Defendants do not controvert plaintiffs claim that Mr. Mattson agreed to be held liable, in his personal capacity, by signing the Promissory Note. See, e.g., Hills v. Gardiner Savings Institution, 309 A.2d 877, 881-82 (Me. 1973). Similarly, defendants do not controvert plaintiffs claim that defendants breached the Promissory Note. Mr. Mattson is therefore liable for the full amount promised less the one $2,000.00 payment, a total amount of $94,028.90.
C. Damages and Attorney Fees
Finally, defendants argue the amount owed to plaintiff is not $94,028.90 because defendants have offsetting claims of at least $50,000.00. Defendants do not provide citations to record evidence of incorrect shipments or damaged goods, which they claimed caused the offsetting damages, nor that the amount of offsetting damages claimed can be shown with reasonable certainty. See, e.g. John W. Goodwin, Inc. v. Fox, 1999 ME 33, ¶¶ 17- 19, 752 A.2d 541. Instead, through Mr. Mattson's affidavit defendants assert legal and factual conclusions that they are entitled to an offset, which are not proper to controvert a statement of material fact. Town of Orient v. Dwyer, 490 A.2d 660, 662 (Me. 1985). Therefore, the court finds no genuine dispute that defendants owes $94,028.90.

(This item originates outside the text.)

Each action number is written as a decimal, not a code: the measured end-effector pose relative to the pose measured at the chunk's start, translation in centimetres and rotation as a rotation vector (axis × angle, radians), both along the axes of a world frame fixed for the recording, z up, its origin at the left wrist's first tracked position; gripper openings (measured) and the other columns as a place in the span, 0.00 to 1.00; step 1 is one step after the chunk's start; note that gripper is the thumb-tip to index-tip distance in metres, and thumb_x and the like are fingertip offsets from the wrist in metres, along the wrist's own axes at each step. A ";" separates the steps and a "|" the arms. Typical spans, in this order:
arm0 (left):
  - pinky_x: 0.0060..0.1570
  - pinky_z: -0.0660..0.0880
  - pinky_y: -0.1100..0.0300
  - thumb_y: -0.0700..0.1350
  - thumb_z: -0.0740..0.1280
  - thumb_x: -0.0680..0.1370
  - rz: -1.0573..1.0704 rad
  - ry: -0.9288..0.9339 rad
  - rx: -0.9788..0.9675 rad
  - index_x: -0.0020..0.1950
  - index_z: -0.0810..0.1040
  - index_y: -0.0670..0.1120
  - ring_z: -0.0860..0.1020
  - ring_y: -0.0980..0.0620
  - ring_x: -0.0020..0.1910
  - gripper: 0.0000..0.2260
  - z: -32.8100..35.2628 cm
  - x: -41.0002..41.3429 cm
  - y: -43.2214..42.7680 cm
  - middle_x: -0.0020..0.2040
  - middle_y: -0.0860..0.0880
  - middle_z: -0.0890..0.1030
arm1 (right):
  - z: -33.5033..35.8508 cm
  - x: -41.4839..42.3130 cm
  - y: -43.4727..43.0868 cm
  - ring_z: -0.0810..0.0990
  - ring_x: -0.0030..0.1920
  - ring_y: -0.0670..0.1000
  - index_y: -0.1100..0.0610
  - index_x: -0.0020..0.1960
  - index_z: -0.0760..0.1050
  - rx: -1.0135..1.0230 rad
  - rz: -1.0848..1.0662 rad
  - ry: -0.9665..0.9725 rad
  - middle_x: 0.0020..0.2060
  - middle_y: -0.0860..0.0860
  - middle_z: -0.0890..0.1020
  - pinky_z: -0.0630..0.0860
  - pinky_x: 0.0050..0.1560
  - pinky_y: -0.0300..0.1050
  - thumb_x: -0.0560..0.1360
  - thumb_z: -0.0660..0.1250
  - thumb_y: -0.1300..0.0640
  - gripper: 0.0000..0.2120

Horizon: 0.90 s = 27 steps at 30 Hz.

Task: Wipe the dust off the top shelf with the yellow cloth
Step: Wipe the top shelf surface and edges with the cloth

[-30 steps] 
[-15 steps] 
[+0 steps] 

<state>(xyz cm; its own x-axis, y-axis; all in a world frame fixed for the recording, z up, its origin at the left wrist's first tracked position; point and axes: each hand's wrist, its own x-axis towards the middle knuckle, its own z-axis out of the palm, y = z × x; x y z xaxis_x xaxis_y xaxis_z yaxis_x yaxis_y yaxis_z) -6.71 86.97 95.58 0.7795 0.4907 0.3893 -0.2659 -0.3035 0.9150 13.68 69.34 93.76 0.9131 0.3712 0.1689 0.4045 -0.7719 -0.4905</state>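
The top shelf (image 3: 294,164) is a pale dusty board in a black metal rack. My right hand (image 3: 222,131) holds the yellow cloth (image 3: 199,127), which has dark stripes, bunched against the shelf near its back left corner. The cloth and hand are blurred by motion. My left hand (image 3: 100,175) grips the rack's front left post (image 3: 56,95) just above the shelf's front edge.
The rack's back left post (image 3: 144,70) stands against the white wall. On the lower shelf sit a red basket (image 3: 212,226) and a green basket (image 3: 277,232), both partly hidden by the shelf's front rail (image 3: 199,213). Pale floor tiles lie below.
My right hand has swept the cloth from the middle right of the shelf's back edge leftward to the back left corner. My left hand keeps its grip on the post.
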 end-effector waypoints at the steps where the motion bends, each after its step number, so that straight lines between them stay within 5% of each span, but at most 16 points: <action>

Next, plaintiff claims $15,743.52 in costs and attorney fees, which defendants refute by claiming plaintiffs attorney pursued an "improper" default judgment. (Defs.' Addt'l S.M.F. 10.) The Promissory Note provides that if a party sues to enforce the Note, "the prevailing party in any such proceeding shall be entitled to recover its reasonable attorneys' fees and costs incurred in the proceeding... from the non-prevailing party." (McBride Aff. Ex. 4 ¶ 8.) The court may adjust the amount of attorneys' fees "if the fee application does not reflect a good faith effort to exclude excessive, redundant, or unnecessary hours accruing fees; reduce fees for time spent on unsuccessful claims; or reduce fees based on the plaintiff's limited degree of success." Bangs v. Town of Wells, 2003 ME 129, ¶ 20, 834 A.2d 955, 961. Here, however, defendants have submitted no record evidence to support that plaintiffs attorneys' fees are unreasonable, nor have they shown that plaintiffs request includes time spent on an improper default judgment motion. Plaintiff asserts the reasonableness of the fees claimed with citation to an affidavit explaining the basis of the costs and fees. Therefore, plaintiff is entitled to $15,743.72 in costs and attorneys' fees associated with this matter.
IV. Conclusion
The Court GRANTS Plaintiffs Motion for Summary Judgment with respect to plaintiff Hardware Consultants's Breach of Contract Claim and enters judgment against defendants Dirigo Capital and Mr. Mattson. The Court awards $94,028.90 in damages and $15,743.72 in costs and attorneys' fees to plaintiff.
Pursuant to M. R. Civ. P. 79(a), the clerk is hereby directed to incorporate this Order by reference in the docket.